Benefits: - Maintains backward compatibility - Simplifies common single-component use cases - Preserves existing cross-step communication patterns

3. Collision Detection System

Validation: Compiler ensures unique output keys across all patterns

# INVALID: Collision detected at compile time
{
    'DAPI': count_cells_func,     # Produces: cell_counts
    'GFP': count_cells_func       # Produces: cell_counts (COLLISION!)
}

# Compiler error: "Duplicate special output key 'cell_counts' detected"

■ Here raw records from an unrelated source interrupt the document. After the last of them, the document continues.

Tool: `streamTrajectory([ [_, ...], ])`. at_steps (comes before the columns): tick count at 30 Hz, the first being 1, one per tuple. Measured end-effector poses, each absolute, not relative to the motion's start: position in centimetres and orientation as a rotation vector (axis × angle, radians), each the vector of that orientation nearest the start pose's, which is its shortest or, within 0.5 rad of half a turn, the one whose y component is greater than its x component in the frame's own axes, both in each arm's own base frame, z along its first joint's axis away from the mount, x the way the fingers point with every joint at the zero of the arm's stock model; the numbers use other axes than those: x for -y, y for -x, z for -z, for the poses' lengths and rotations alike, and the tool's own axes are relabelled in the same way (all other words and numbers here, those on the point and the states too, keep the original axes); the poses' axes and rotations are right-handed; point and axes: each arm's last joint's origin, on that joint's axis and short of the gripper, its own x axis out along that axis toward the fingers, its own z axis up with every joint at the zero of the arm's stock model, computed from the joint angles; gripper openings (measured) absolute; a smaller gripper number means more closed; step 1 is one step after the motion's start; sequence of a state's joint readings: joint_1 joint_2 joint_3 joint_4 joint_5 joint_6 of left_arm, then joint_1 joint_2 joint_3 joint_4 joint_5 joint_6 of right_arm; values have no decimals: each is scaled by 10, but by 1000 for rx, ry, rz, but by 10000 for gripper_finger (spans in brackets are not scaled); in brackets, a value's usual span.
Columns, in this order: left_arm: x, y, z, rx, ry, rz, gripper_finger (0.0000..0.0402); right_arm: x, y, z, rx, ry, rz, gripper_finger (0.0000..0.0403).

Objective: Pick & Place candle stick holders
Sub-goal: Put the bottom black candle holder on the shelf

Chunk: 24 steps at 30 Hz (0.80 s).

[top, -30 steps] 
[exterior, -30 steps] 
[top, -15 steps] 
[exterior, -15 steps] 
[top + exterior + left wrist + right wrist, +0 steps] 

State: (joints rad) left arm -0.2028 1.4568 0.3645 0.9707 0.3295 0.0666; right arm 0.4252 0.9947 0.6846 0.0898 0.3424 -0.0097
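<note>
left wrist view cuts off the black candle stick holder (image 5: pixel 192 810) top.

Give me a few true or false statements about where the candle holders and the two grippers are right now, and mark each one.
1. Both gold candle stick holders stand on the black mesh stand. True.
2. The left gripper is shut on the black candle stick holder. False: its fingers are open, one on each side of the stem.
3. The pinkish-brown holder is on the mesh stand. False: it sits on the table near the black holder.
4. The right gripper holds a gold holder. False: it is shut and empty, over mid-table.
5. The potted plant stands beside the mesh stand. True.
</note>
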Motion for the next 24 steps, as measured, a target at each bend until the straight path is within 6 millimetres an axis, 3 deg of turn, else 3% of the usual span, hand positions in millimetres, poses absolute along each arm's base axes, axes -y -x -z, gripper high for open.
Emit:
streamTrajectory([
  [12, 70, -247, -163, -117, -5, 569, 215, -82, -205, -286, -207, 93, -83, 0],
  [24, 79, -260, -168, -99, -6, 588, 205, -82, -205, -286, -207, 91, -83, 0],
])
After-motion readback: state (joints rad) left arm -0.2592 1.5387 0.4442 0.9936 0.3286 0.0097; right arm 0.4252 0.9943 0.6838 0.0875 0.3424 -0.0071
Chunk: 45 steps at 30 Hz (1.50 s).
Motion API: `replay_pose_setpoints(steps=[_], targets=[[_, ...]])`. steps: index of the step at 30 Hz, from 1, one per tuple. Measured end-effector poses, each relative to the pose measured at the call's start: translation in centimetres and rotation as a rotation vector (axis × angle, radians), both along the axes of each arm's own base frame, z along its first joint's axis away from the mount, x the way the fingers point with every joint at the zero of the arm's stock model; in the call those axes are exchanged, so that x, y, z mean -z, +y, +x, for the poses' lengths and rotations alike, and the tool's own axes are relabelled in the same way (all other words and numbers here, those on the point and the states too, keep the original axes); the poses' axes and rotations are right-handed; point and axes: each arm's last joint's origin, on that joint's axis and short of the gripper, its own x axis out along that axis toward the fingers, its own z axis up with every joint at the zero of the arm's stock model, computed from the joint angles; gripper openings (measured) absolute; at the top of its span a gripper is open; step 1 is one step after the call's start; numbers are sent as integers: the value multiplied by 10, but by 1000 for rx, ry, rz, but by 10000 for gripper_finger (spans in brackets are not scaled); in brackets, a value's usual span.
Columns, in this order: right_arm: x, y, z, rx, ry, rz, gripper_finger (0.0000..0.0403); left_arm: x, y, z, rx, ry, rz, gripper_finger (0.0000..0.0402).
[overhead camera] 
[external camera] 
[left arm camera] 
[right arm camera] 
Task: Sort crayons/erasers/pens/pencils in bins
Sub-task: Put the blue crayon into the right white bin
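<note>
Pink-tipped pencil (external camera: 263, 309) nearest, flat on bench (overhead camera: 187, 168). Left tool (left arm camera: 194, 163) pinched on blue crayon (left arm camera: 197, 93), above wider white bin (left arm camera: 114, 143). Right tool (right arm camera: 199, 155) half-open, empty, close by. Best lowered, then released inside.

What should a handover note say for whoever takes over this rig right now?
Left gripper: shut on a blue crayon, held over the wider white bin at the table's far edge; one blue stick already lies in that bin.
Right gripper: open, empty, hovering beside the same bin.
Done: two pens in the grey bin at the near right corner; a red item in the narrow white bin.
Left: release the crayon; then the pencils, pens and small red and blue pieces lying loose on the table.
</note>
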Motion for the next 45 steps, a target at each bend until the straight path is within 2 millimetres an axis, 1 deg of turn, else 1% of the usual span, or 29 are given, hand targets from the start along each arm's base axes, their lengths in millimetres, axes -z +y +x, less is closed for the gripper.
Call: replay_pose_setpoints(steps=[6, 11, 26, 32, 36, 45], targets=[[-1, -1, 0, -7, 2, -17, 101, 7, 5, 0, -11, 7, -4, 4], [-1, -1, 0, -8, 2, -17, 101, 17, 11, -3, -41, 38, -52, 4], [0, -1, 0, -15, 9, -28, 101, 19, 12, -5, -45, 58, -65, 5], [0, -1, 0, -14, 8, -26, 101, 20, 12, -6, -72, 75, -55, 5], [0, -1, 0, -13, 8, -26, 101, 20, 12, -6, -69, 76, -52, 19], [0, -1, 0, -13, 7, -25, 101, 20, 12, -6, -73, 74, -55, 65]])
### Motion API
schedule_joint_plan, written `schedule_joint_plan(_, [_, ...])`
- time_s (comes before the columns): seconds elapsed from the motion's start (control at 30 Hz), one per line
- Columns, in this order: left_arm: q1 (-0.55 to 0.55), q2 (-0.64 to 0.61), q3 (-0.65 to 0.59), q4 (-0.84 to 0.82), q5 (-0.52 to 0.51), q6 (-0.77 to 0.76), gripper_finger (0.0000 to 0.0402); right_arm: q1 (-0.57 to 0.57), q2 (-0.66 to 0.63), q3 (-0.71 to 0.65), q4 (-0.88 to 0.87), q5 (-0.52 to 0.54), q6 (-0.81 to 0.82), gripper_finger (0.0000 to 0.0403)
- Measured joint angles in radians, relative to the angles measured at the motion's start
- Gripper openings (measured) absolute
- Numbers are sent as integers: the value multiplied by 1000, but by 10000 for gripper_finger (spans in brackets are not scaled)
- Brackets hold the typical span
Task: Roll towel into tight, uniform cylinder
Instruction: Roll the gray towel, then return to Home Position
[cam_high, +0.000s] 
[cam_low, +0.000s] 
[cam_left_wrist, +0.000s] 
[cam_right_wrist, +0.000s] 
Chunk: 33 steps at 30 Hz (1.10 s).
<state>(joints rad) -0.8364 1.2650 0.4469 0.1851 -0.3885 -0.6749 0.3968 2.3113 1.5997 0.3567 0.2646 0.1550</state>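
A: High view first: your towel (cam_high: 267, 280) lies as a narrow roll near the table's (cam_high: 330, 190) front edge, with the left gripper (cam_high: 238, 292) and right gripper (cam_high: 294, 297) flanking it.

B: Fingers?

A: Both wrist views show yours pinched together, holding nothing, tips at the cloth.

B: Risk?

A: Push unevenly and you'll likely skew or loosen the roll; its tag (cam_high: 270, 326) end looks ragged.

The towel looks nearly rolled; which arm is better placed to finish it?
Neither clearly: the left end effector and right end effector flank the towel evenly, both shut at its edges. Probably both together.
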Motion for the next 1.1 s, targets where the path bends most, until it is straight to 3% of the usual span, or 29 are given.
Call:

Benefits: - Fail-loud behavior prevents runtime errors - Clear error messages guide developers - Maintains compilation model integrity

4. Execution Filtering Enhancement

Solution: Reverse-lookup mapping from original keys to namespaced keys

# Compilation generates reverse mapping
original_to_namespaced = {
    'cell_counts': 'DAPI_0_cell_counts',
    'protein_data': 'GFP_0_protein_data'
}

# Enhanced filtering logic
def filter_special_outputs_for_function(step_plan, func_special_outputs):
    filtered_plan = {}
    for original_key in func_special_outputs:
        if original_key in original_to_namespaced:
            namespaced_key = original_to_namespaced[original_key]
            if namespaced_key in step_plan:
                filtered_plan[namespaced_key] = step_plan[namespaced_key]
    return filtered_plan

Benefits: - Functions use original, clean metadata - Compilation handles namespacing complexity - Runtime execution remains efficient

Implementation Strategy

Phase 1: Compilation Enhancement

Objective: Extend compiler to generate namespaced keys and reverse mappings

Changes: 1. Modify special output discovery to generate namespaced keys 2. Create reverse-lookup mapping during compilation 3. Add collision detection validation 4. Implement scope promotion rules for single-key dicts

Phase 2: Runtime Execution Update

Objective: Update execution filtering to use reverse mappings

Changes: 1. Enhance filter_special_outputs_for_function with reverse lookup 2. Update special output saving to use namespaced keys 3. Maintain backward compatibility for existing pipelines

Phase 3: Cross-Step Communication

Objective: Enable cross-step communication with namespaced keys

Changes: 1. Update special input resolution to handle namespaced keys 2. Add developer guidance for cross-step communication patterns 3. Provide clear error messages for missing dependencies

Architectural Benefits

Maintains Compilation Model

  • Single source of truth: compiled plans contain all execution information

  • No runtime discovery or dynamic key generation

  • Predictable behavior across all execution contexts

Preserves Function Purity

  • Functions declare clean, semantic output keys

  • No function-level awareness of namespacing complexity

  • Testable functions with clear interfaces

Enables Component-Specific Processing

  • Dict patterns work seamlessly with special I/O

  • Component-specific analysis with cross-step communication

  • Eliminates need for separate channel isolation steps

Fail-Loud Error Handling

  • Collision detection at compile time

  • Clear error messages for missing dependencies

  • No silent failures or unexpected behavior

Future Extensions

Advanced Namespacing Patterns

Hierarchical Namespacing: Support nested dict patterns with multi-level namespacing

{
    'DAPI': {
        'nuclei': count_nuclei_func,
        'background': measure_background_func
    },
    'GFP': analyze_proteins_func
}

# Generates: DAPI_nuclei_0_cell_counts, DAPI_background_0_intensity, GFP_0_protein_data

Conditional Outputs: Support conditional special outputs based on component properties

Cross-Pattern Communication

Pattern-to-Pattern Dependencies: Enable communication between different dict pattern components

# Step 1: Generate component-specific data
{'DAPI': generate_nuclei_masks, 'GFP': generate_protein_masks}

# Step 2: Cross-component analysis
{'analysis': correlate_nuclei_proteins}  # Uses both DAPI and GFP outputs

This case study demonstrates how compiler design principles can solve complex architectural challenges while maintaining system integrity and developer experience.